TASK REQUIREMENTS: Reproduce the opening lines of the listing below exactly, stopping after the line that contains "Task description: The" and leaving out any pictures.

═════ RECORDS SHOWN ═════

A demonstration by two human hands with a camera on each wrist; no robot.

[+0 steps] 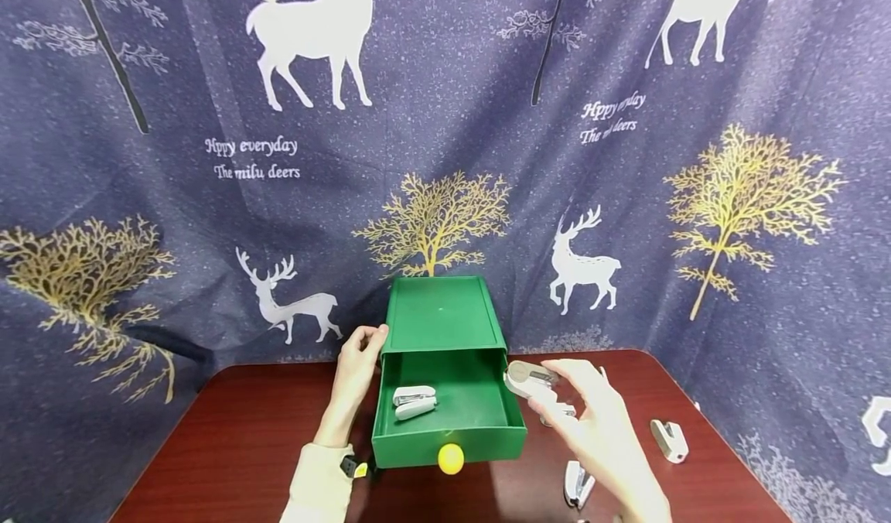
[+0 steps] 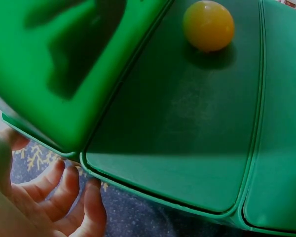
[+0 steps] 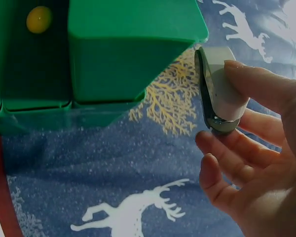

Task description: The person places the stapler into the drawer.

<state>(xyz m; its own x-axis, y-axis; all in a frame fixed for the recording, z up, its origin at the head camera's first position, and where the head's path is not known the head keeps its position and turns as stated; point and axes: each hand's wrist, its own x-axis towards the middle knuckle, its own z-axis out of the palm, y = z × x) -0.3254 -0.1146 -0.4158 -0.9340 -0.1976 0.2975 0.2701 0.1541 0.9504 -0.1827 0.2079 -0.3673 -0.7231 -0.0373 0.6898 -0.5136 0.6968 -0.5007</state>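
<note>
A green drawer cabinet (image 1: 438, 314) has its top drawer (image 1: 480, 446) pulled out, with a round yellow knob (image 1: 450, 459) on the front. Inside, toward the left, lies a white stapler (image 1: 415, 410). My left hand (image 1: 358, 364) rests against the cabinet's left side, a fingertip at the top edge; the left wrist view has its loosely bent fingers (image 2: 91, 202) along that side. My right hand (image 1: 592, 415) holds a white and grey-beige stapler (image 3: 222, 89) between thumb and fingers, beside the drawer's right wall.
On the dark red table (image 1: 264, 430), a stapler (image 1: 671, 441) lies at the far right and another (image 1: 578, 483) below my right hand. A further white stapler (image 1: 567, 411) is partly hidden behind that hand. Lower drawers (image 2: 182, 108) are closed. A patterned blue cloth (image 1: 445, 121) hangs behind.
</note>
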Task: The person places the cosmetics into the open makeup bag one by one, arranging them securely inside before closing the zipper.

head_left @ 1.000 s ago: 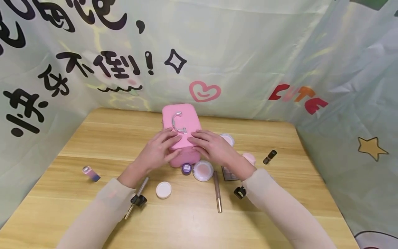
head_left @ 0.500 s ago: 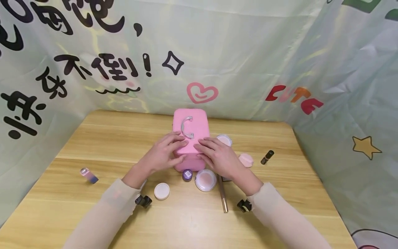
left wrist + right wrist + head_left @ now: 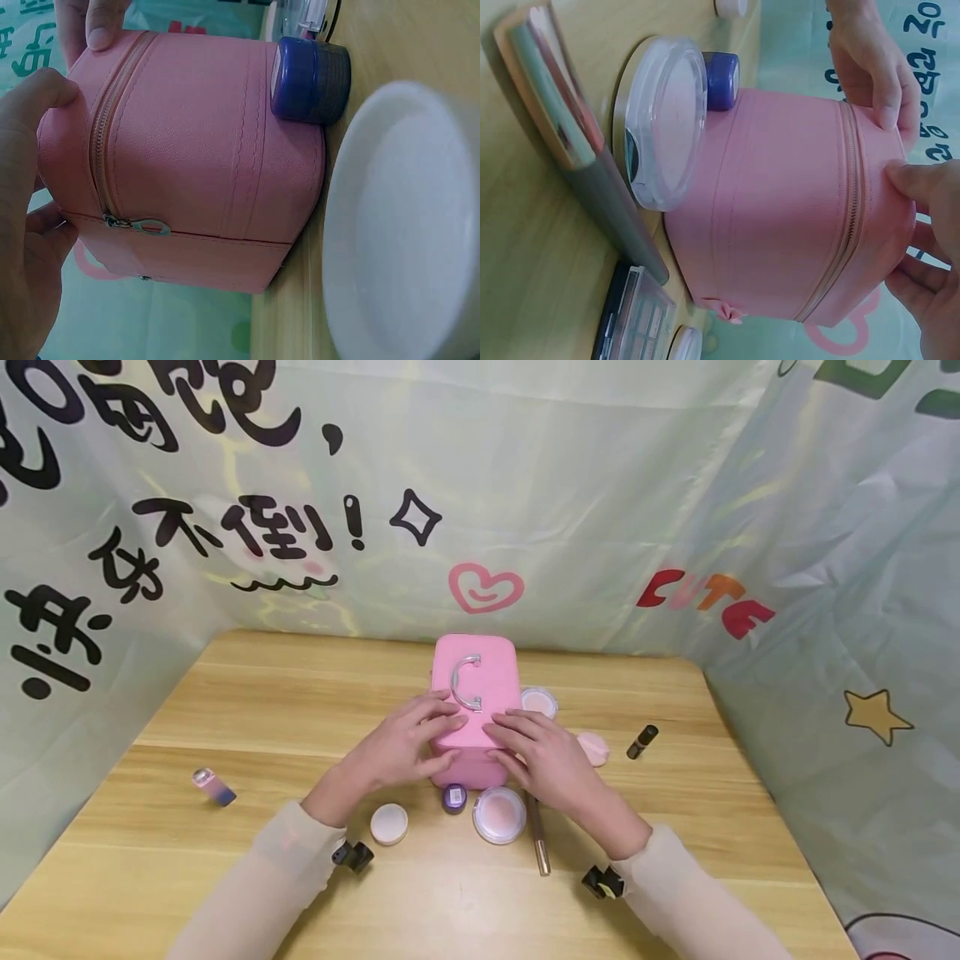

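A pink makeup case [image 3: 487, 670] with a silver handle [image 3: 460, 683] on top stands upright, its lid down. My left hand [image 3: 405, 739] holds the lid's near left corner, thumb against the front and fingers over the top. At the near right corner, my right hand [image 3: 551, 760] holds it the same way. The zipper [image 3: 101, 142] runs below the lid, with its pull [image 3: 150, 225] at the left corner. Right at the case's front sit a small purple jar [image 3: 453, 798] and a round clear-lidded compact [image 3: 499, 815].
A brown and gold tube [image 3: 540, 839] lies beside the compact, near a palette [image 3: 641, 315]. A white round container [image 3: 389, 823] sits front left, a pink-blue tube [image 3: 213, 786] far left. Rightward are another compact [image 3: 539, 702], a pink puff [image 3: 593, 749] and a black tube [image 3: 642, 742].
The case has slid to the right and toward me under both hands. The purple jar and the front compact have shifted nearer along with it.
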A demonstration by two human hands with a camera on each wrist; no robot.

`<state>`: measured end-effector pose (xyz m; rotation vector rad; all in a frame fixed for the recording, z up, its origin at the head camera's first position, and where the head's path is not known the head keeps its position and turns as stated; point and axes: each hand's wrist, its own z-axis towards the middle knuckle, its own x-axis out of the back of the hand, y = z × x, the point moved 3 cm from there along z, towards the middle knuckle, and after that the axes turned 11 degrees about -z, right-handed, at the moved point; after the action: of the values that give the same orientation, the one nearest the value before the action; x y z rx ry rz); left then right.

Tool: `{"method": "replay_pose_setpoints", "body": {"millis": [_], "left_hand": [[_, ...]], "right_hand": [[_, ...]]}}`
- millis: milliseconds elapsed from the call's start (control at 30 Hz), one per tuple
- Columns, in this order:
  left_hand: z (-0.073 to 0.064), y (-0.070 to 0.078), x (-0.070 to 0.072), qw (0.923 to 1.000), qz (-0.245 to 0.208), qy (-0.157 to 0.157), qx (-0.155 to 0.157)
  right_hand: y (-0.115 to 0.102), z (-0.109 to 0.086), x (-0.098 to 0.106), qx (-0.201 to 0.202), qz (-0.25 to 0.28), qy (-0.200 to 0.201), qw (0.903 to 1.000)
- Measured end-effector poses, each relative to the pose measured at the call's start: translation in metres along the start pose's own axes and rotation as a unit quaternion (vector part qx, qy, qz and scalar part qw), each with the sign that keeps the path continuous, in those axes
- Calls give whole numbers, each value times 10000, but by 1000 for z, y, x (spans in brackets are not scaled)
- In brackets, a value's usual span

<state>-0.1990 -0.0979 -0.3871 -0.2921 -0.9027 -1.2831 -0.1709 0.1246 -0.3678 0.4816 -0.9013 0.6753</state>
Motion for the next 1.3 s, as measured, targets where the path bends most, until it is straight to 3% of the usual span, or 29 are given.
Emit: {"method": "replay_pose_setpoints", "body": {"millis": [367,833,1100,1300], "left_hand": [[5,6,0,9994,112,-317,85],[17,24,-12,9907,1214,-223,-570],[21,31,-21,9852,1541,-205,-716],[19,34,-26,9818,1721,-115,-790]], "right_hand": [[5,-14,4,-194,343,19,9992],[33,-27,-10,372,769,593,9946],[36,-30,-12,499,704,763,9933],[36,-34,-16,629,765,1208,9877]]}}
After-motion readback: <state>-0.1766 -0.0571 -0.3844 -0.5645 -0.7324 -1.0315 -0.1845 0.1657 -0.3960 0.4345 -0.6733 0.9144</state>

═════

SOLUTION FOR THIS TASK:
A demonstration by two human hands with a camera on each wrist; no robot.

[+0 steps] 
[+0 steps] 
[+0 steps] 

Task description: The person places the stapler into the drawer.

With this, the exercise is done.